Beyond accuracy, ICLAD produces textual rationales alongside every decision. These aren’t just post-hoc justifications — they reflect the model’s actual reasoning process, grounded in acoustic evidence. A manual listening test with 22 expert annotators found that PCR reduces hallucination rates from 18.3% (simple prompting) to 10.0%, an 8.3 percentage-point absolute reduction.

Why We Think This Matters

Most deepfake detection research is still stuck in a train-on-scripted, evaluate-on-scripted loop. ICLAD represents a meaningful step toward detectors that can adapt to novel real-world conditions without costly retraining and that can explain their decisions to foster justified trust or skepticism.

The full paper is available, and we welcome community feedback to refine and advance the state-of-the-art on deepfake detection methods.

This work was conducted as a collaboration between Purdue University and Reality Defender Inc. The paper, “ICLAD: In-Context Learning with Comparison-Guidance for Audio Deepfake Detection,” was accepted to ACL 2026.

Frequently Asked Questions About ICLAD

What is ICLAD, and how does it detect audio deepfakes?
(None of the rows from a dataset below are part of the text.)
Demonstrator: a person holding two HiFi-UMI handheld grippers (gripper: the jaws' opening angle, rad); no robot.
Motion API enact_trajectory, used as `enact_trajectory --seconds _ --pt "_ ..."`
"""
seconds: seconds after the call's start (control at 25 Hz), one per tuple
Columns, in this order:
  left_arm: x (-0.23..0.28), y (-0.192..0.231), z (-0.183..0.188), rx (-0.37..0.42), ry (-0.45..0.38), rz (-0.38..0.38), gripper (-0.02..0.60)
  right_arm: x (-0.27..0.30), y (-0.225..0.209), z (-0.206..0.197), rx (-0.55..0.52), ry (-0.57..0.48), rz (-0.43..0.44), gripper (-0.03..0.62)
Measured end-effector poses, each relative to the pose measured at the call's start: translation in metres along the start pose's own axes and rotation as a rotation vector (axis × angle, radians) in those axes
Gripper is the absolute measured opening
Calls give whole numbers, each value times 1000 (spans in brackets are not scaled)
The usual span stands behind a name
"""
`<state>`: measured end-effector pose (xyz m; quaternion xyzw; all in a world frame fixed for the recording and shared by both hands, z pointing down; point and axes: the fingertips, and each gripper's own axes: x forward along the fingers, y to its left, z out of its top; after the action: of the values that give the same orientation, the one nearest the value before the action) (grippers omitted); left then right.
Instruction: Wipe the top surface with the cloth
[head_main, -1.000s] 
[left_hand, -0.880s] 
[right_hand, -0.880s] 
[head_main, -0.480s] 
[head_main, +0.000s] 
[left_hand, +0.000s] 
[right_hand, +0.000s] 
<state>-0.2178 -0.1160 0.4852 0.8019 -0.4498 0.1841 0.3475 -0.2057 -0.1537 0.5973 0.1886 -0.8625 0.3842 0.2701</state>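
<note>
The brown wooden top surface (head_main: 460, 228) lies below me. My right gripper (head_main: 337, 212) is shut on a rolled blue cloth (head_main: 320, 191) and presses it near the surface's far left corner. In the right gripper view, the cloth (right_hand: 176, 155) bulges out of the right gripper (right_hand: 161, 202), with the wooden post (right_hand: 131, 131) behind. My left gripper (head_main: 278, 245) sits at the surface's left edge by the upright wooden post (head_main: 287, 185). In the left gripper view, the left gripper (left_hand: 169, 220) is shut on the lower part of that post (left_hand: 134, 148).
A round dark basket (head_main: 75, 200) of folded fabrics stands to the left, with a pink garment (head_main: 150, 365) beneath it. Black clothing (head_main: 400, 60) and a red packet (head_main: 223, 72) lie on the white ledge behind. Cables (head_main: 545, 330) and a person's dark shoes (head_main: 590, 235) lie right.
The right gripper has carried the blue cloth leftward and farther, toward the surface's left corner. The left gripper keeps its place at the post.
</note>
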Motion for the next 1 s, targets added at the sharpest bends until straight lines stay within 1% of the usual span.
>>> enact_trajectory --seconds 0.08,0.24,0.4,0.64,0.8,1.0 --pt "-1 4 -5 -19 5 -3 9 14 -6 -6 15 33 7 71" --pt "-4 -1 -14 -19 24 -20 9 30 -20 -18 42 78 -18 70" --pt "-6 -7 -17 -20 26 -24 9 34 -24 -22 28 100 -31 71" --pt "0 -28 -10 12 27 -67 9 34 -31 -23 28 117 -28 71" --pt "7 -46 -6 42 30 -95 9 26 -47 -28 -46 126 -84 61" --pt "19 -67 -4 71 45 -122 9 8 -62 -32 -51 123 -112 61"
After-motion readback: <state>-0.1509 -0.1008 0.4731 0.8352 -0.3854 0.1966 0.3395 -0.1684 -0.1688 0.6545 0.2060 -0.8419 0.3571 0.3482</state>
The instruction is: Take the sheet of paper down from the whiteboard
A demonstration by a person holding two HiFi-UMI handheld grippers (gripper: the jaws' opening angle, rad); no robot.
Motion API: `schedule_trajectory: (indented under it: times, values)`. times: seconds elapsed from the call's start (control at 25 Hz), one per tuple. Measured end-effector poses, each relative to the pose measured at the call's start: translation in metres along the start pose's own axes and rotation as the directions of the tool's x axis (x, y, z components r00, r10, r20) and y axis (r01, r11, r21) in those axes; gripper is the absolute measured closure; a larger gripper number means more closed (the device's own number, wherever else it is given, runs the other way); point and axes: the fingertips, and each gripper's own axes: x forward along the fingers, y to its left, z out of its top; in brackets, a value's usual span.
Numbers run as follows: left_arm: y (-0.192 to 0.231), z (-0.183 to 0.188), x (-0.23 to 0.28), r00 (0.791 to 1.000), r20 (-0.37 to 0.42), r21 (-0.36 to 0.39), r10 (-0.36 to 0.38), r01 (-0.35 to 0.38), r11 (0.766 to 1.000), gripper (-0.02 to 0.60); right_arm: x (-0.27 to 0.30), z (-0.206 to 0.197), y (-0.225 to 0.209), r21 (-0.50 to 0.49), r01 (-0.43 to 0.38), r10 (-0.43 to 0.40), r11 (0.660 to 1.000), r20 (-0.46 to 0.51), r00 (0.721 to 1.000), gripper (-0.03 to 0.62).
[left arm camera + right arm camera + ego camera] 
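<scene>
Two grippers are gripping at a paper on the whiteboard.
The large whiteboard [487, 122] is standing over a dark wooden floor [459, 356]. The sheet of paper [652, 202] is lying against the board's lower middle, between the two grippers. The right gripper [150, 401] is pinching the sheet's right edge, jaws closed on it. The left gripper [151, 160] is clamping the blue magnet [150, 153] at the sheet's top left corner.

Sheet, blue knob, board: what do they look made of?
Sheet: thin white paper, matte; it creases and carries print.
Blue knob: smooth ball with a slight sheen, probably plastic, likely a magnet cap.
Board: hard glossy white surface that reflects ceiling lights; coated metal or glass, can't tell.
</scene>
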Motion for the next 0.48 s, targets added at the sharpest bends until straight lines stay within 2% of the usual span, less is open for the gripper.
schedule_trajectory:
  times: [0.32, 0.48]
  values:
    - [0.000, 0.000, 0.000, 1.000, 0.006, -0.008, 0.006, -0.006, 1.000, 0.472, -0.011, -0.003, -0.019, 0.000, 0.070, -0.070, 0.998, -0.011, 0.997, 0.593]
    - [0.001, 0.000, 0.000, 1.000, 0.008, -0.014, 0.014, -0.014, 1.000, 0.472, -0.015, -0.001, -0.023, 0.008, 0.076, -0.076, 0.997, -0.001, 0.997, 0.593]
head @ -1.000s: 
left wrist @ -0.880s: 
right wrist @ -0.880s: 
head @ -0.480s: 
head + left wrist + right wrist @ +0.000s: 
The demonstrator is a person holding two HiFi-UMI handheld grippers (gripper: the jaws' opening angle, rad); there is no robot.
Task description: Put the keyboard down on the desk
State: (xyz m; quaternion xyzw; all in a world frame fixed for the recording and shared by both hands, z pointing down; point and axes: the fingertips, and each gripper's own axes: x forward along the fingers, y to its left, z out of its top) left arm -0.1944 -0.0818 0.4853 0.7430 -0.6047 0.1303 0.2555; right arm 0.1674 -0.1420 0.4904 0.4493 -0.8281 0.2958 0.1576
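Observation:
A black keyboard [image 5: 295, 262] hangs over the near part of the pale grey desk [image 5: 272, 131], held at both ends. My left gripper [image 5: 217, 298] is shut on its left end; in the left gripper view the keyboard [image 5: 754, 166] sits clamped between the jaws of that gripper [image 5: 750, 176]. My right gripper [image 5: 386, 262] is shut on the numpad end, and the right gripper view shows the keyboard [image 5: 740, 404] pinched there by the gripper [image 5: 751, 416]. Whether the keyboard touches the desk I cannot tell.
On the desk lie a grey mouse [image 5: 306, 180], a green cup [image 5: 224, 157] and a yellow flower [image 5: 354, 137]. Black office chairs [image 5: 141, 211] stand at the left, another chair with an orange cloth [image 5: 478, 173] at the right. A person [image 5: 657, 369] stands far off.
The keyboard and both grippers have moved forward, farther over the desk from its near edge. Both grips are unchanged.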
ICLAD (In-Context Learning with Comparison-Guidance for Audio Deepfake Detection) is a framework developed by Reality Defender and Purdue University that uses audio language models (ALMs) to detect deepfakes without retraining. It prompts the model to generate evidence for both the real and fake hypotheses simultaneously, a technique called Pairwise Comparative Reasoning, then reconciles those arguments into a hallucination-aware rationale. At inference time, it retrieves acoustically similar examples from a database to guide the ALM’s decision.

Why do audio deepfake detectors fail on real-world audio? Most detectors are trained on scripted studio recordings: clean, controlled, noise-free. Real-world audio includes phone calls, social media clips, background noise, and spontaneous speech. When a model trained on studio data encounters that variation, performance drops sharply. ICLAD is designed to close that gap, in part, without requiring new training data for every new attack type.

How accurate is ICLAD compared to existing deepfake detection methods? On real-world, out-of-distribution audio, ICLAD consistently outperforms specialized baseline models (Table 1). On the SpoofCeleb dataset, it achieved a macro F1 score of 0.665, compared to the baseline’s 0.334. Tested across 126,348 audio clips in 42 languages, it also reduces hallucinated reasoning by 8.3 percentage points compared to standard prompting approaches.